‘ It ain’t necessarily so, it ain’t necessarily so. The
things that you’re liable to read in the Bible, they ain’t necessarily so.’
(George and Ira Gershwin, “Porgy and Bess”, 1935)
Several years ago I
was asked to preach at a downtown church, on Pride Sunday. It was a
congregation with many gay people, some of whom were my friends, and I was
asked to address gay marriage.I started looking for something to address Biblical texts in
their original context and happened upon a paper by Rev. Dr. Walter Wink, a
well-known biblical scholar. (See link) His paper provided just what I needed –
a kind of de-bunking of those texts which are consistently lifted out of
context and then misinterpreted.
So let’s go with Leviticus -
‘a man shall not lie down with a man as with a woman’. At the time this was written, it was believed
that men carried all of the ‘seed of life’, and simply implanted that into a
woman who then provided an incubating space for it to grow. Otherwise the woman’s
role was nil. So relationships between women are not included in Leviticus at all.

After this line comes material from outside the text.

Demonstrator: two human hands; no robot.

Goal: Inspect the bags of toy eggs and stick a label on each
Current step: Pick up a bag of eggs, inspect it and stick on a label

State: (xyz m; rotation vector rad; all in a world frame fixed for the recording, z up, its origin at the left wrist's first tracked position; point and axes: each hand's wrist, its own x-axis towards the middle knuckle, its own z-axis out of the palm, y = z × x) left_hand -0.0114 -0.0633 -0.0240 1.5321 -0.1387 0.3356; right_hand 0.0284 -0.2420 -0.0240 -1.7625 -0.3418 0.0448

Now, these were people who had left slavery and oppression
for a new life in a new land, but they were a minority. They took the command
to be fruitful and multiply seriously. For a man to waste the ‘seed of life’,
either through a relationship with another man, or masturbation for example –
was an abomination. Note that it wasn’t the relationship or the action which
was abomination but the wasting of life. Women, and presumably eunuchs, didn’t
count . Both were property. Neither had anything to do with procreation, hence not important.
Today, we know that women are as much a part of procreation
as men. However, marriage is not just
about procreation – if it were we would be preventing anyone who cannot
procreate from getting married. For me, the most important part of marriage is
the expression of human love. Through the person of Jesus, who Christians claim to
follow, the old understandings were removed, and a new ethic came into play –
the ethic of love. When asked about the greatest commandment, Jesus used two
things: the Sh’ma – “Love the Lord your God with all your heart, all your soul
and all your might; and the second is love your neighbour as yourself. On this
hang ALL of the law and ALL of the prophets.”
There is a misinterpretation going around which says that
somehow pastors will be *forced* to perform same-gender marriages. Nothing
could be further from the truth. Canada has recognised same-gender marriages
since 2005 – and those clergy who disagree have not been affected in any way.
The people who are affected are the people who are asking to be able to enter
into committed loving and legal relationships. My marriage is not threatened;
and if your marriage is so weak that you think it is threatened, then there is
something already wrong within your own relationship. This ruling does one
thing - it recognises love as the one ethic which permeates the entire Bible and
the Christian faith – love, actually.